> _HOW TO COMPLETE THIS TASK_
Filter the records below and copy every line containing the word "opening".

= Beginning of Section =

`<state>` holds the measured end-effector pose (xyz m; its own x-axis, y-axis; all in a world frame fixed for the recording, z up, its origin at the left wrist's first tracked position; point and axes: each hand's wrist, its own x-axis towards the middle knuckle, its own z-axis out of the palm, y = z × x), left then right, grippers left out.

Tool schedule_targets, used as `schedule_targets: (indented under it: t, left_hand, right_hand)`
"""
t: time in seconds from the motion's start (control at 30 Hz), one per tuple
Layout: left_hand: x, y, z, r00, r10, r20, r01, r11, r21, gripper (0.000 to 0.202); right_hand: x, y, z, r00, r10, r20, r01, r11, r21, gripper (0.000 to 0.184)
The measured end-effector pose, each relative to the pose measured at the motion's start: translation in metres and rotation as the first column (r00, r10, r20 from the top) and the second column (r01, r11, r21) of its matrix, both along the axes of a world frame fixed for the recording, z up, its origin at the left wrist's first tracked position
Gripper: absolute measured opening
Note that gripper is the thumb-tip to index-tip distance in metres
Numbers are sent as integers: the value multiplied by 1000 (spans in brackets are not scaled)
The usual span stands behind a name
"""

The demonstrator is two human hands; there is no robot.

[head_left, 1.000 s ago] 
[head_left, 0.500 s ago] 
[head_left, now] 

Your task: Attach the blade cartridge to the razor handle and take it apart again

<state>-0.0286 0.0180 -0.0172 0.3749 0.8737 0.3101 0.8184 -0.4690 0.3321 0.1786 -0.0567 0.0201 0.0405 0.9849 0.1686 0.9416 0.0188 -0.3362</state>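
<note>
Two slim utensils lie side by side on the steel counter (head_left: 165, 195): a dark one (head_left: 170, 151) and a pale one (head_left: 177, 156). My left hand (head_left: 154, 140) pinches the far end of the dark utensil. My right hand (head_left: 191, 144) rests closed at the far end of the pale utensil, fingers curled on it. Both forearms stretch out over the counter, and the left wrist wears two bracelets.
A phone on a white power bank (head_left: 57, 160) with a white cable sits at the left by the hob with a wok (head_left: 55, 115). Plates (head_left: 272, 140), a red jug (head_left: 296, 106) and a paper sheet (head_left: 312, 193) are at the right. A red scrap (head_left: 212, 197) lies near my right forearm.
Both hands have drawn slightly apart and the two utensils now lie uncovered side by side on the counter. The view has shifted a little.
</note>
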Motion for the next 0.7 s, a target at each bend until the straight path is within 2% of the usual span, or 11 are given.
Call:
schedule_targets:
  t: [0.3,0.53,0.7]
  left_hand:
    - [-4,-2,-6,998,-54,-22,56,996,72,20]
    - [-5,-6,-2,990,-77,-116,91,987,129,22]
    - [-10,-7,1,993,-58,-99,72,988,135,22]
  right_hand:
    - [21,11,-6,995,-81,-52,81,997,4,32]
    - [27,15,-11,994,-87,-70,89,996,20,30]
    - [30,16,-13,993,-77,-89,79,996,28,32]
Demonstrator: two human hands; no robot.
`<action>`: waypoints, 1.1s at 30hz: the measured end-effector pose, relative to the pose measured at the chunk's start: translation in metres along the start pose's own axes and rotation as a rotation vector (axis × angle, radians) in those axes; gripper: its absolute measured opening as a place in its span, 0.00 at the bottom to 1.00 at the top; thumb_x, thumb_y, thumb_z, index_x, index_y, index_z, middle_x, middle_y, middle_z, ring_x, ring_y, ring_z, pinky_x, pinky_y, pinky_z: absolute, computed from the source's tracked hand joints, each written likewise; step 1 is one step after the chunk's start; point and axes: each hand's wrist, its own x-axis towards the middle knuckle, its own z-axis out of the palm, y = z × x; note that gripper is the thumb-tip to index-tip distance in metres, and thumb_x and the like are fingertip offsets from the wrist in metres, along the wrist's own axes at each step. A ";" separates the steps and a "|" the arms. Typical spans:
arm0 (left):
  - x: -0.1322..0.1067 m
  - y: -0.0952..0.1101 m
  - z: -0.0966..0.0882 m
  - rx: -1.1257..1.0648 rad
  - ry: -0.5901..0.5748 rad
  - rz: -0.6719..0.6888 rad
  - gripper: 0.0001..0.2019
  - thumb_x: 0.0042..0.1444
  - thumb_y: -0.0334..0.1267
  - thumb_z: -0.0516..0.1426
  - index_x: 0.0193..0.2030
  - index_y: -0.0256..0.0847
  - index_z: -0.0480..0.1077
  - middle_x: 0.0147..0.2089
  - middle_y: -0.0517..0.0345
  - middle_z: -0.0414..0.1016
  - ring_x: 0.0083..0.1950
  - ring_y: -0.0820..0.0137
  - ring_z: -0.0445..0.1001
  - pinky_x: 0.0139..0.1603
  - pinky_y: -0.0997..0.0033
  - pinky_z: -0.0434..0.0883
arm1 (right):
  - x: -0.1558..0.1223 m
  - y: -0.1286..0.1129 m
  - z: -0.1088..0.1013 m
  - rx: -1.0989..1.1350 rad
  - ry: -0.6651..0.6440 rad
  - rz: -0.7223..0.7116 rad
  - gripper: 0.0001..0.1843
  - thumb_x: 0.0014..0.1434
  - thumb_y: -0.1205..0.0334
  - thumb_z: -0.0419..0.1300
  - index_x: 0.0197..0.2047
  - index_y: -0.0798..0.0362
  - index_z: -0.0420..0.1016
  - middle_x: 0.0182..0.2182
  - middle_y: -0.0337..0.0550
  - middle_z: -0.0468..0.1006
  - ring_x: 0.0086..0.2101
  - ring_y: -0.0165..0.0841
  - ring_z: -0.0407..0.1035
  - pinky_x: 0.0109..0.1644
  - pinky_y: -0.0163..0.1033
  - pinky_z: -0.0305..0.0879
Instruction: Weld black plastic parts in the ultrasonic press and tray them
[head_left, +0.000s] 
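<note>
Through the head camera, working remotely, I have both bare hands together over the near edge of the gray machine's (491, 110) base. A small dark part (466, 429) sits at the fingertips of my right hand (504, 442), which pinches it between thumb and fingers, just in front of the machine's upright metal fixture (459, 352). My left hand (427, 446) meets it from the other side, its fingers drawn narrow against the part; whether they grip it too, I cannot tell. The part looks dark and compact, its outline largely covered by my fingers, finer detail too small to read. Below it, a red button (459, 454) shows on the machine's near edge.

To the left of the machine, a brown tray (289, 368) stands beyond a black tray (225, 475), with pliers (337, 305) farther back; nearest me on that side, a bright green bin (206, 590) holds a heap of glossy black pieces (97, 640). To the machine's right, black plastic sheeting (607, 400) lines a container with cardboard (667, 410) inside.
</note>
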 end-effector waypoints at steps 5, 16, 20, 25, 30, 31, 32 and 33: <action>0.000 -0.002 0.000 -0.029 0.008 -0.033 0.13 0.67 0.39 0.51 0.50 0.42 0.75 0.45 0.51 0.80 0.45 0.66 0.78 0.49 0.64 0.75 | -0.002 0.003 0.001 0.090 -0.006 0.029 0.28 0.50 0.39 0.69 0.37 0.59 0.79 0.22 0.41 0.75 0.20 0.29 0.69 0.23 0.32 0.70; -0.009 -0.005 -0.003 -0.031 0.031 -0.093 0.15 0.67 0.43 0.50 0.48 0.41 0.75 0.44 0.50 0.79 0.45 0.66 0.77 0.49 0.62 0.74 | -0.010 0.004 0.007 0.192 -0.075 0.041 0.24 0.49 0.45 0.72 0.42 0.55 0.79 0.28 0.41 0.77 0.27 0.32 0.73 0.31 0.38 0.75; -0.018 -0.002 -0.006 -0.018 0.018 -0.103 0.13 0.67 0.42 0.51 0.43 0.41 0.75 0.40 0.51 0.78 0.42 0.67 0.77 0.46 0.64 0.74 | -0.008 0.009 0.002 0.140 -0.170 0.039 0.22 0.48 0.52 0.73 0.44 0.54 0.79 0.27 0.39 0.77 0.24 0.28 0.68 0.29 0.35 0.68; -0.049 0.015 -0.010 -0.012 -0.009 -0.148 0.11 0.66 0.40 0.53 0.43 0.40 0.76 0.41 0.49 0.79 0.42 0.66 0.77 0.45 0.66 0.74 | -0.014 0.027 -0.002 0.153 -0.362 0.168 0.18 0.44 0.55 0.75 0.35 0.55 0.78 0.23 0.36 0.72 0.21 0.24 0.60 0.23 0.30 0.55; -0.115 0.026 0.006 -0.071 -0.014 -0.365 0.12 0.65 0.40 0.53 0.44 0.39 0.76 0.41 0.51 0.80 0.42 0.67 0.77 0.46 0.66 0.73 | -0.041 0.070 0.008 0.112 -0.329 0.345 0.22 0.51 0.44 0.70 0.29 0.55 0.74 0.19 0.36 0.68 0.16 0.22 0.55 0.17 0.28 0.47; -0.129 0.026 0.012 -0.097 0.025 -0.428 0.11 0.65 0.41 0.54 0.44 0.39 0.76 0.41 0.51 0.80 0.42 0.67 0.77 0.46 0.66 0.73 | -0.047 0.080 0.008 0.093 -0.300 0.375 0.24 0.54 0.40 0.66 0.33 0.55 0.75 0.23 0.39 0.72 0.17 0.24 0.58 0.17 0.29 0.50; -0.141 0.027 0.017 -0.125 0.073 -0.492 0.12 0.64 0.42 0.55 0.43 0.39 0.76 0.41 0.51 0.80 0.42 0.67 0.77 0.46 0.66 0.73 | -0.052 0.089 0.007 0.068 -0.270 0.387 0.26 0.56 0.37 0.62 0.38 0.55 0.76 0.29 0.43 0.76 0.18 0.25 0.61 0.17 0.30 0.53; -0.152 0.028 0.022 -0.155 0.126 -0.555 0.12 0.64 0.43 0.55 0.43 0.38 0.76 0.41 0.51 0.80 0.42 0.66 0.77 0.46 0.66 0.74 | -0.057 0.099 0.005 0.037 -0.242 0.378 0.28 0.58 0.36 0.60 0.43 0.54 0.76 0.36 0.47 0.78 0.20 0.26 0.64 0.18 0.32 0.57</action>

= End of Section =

> _RESULT_
Gripper: absolute measured opening
`<action>`: waypoints, 1.1s at 30hz: the measured end-effector pose, relative to the pose measured at the chunk's start: translation in metres along the start pose's own axes and rotation as a rotation vector (axis × angle, radians) in those axes; gripper: its absolute measured opening as a place in its span, 0.00 at the bottom to 1.00 at the top; thumb_x, thumb_y, thumb_z, index_x, index_y, index_z, middle_x, middle_y, middle_z, ring_x, ring_y, ring_z, pinky_x, pinky_y, pinky_z: absolute, computed from the source's tracked hand joints, each written likewise; step 1 is one step after the chunk's start; point and axes: each hand's wrist, its own x-axis towards the middle knuckle, its own z-axis out of the palm, y = z × x; note that gripper is the thumb-tip to index-tip distance in metres, and thumb_x and the like are fingertip offsets from the wrist in metres, along the wrist's own axes at each step. A ";" separates the steps and a "|" the arms. Typical spans:

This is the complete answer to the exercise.